### What this task involves
Your task is to copy every line of the entries that holds the word "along".
┌──
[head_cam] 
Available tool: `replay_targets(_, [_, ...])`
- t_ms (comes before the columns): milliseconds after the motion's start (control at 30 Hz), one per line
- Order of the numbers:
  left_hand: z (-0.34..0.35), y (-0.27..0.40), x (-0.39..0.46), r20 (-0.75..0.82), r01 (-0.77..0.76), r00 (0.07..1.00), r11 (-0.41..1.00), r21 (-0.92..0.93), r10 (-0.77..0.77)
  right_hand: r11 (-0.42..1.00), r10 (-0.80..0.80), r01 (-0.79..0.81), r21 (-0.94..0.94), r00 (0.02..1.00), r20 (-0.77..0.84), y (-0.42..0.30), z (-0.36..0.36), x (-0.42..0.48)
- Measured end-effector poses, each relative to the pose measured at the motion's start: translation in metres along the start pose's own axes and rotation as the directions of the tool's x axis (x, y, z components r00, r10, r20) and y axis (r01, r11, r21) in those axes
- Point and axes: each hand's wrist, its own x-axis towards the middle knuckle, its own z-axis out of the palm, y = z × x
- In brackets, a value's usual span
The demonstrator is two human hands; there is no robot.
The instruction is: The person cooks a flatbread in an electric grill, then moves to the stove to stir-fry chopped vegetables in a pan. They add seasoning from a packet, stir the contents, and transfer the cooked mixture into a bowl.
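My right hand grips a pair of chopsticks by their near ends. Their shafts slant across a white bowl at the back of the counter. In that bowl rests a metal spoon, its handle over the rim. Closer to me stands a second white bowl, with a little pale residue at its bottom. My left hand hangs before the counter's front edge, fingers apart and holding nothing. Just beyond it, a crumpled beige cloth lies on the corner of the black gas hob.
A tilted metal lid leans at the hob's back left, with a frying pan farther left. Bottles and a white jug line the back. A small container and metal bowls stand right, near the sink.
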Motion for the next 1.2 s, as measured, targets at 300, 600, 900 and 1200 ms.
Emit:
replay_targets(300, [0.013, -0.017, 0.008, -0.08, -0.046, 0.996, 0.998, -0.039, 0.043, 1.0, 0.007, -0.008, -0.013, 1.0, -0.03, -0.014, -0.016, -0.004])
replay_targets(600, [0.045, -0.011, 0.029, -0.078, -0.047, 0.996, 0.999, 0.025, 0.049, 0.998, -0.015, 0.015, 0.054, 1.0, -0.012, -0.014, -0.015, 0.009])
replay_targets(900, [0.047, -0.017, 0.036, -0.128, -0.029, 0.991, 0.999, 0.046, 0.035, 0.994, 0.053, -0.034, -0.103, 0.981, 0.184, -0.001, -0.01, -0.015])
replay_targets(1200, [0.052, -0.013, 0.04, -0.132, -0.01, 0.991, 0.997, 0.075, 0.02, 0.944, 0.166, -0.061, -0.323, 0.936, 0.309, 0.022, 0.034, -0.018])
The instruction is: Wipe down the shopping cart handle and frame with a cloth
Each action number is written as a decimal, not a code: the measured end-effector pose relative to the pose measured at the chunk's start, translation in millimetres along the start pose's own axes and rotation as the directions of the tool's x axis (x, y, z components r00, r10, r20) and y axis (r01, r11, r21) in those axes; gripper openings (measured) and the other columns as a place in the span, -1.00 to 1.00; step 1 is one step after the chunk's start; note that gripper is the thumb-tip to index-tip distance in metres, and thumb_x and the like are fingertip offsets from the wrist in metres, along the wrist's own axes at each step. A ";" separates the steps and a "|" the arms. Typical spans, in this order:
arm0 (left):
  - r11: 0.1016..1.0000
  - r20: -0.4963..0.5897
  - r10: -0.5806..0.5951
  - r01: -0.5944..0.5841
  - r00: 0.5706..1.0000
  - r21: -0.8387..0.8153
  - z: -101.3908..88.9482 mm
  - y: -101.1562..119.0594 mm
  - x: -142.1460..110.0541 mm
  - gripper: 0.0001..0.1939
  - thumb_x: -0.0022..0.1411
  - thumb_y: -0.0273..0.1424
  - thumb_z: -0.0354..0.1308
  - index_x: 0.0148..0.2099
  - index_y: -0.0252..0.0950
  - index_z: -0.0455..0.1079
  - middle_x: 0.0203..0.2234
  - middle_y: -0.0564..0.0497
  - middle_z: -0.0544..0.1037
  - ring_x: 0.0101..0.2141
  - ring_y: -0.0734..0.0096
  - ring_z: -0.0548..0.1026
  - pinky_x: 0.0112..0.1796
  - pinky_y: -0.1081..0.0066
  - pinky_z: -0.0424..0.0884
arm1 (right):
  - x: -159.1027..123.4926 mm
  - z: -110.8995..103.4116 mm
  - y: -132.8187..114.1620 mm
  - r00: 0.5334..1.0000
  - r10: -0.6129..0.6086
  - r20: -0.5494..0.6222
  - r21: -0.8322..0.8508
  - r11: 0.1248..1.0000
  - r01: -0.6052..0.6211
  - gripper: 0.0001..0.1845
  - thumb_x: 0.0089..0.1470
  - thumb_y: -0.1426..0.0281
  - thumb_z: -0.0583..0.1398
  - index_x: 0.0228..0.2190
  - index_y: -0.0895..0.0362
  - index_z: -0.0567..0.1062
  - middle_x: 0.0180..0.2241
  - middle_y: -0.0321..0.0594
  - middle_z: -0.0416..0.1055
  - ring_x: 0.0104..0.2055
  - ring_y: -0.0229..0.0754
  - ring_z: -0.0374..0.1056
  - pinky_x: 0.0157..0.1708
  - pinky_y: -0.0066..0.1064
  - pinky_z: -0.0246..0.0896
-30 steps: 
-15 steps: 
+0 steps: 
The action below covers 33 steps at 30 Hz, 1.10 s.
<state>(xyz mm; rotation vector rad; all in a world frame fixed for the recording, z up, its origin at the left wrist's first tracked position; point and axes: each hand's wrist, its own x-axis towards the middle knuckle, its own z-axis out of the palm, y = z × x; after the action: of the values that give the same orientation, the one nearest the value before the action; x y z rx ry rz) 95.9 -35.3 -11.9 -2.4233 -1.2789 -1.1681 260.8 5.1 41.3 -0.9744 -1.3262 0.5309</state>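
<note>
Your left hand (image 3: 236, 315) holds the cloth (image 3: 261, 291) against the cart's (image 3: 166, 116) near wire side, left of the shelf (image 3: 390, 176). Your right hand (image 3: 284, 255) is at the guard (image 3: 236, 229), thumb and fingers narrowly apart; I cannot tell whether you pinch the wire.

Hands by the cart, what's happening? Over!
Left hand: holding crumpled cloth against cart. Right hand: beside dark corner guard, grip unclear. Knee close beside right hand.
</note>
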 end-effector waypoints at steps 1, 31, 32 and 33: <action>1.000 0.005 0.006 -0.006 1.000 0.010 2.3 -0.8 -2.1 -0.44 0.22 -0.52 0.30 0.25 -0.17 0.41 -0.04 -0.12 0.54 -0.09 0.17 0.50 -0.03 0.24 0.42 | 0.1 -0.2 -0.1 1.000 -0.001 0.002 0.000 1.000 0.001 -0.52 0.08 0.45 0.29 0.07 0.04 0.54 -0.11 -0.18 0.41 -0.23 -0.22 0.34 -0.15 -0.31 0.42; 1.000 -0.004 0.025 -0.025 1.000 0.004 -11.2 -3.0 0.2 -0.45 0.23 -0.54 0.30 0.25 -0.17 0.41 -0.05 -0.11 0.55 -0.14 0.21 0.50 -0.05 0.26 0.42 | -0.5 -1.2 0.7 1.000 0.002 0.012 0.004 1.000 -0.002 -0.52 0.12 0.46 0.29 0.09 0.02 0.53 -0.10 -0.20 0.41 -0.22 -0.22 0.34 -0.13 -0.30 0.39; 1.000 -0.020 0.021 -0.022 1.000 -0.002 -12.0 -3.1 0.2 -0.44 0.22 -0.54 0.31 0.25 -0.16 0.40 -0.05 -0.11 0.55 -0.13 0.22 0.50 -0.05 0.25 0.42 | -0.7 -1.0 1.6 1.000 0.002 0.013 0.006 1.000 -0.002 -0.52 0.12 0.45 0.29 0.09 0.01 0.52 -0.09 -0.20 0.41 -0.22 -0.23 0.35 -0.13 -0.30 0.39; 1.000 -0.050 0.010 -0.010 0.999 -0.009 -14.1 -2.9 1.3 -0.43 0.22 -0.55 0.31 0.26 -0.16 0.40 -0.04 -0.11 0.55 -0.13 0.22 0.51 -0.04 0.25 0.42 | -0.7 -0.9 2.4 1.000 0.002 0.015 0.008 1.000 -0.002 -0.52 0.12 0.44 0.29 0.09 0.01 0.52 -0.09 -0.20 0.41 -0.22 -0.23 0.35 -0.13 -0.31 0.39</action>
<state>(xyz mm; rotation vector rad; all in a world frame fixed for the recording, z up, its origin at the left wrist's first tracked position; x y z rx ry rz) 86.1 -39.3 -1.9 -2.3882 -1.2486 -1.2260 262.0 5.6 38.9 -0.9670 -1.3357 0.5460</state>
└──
### Solution below
- Measured end-effector poses, each relative to the pose measured at the motion's start: translation in metres along the start pose's own axes and rotation as the directions of the tool's x axis (x, y, z components r00, r10, r20) and y axis (r01, r11, r21) in those axes
Each action number is written as a decimal, not a code: the measured end-effector pose relative to the pose measured at the chunk's start, translation in millimetres along the start pose's own axes and rotation as the directions of the tool's x axis (x, y, z components r00, r10, r20) and y axis (r01, r11, r21) in those axes; gripper openings (measured) and the other columns as a place in the span, -1.00 to 1.00; step 1 is one step after the chunk's start; note that gripper is the thumb-tip to index-tip distance in metres, and thumb_x and the like are fingertip offsets from the wrist in metres, along the wrist's own axes at each step. A ";" separates the steps and a "|" the arms. Typical spans, in this order:

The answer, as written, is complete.